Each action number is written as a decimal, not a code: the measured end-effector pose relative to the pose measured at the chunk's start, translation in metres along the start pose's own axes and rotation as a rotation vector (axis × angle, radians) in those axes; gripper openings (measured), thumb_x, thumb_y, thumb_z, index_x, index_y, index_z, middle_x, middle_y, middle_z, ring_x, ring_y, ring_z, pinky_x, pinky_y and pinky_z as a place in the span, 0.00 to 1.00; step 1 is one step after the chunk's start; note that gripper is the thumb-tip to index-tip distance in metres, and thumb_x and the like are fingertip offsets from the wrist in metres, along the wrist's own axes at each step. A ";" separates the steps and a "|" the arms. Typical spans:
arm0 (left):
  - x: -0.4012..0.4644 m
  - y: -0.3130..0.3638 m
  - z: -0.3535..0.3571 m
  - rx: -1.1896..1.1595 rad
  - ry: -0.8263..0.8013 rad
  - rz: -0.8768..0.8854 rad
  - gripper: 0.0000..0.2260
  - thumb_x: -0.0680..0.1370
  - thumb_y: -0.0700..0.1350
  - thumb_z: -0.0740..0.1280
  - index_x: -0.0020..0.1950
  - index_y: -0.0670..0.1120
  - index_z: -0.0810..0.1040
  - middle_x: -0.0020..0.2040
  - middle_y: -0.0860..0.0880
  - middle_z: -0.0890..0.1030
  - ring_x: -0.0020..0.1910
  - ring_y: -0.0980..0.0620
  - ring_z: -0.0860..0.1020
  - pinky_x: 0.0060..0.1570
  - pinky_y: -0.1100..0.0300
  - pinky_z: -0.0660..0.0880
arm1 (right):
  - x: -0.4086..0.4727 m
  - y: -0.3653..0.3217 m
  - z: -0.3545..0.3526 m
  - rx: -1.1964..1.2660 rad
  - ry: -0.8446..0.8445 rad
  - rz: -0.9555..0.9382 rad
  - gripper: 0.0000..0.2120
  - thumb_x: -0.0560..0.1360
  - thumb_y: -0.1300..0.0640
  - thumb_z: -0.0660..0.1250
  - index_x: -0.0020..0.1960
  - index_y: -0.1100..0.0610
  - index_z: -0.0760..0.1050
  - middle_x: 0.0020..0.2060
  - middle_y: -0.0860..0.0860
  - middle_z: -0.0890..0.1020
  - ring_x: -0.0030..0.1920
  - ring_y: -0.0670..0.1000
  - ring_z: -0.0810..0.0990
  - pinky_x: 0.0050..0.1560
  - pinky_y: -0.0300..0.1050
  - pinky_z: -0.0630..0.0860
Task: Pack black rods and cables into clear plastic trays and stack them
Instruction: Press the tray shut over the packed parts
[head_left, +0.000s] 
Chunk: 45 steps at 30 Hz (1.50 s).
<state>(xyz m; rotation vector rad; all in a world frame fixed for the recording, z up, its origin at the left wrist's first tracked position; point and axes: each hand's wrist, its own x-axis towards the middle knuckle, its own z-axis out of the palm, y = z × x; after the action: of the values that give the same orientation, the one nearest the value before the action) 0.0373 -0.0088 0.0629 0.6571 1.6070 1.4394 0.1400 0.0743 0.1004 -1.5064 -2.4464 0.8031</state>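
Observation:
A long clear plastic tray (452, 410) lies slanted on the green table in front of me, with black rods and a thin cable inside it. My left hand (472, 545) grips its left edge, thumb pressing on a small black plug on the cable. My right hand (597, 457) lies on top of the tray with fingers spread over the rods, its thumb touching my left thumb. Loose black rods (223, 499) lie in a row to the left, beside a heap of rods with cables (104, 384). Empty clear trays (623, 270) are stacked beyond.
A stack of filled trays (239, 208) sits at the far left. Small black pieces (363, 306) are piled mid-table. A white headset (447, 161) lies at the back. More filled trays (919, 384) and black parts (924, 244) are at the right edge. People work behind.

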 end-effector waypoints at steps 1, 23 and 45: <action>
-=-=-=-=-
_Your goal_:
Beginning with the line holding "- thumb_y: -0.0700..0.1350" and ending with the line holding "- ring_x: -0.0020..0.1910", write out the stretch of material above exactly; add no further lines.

_Written answer_:
  - thumb_y: -0.0700..0.1350
  - thumb_z: -0.0740..0.1280
  - index_x: -0.0020..0.1950
  - index_y: -0.0670..0.1120
  - index_z: -0.0810..0.1040
  - middle_x: -0.0020..0.2040
  - middle_y: -0.0860..0.0880
  - middle_z: -0.0890..0.1030
  - ring_x: -0.0020..0.1910

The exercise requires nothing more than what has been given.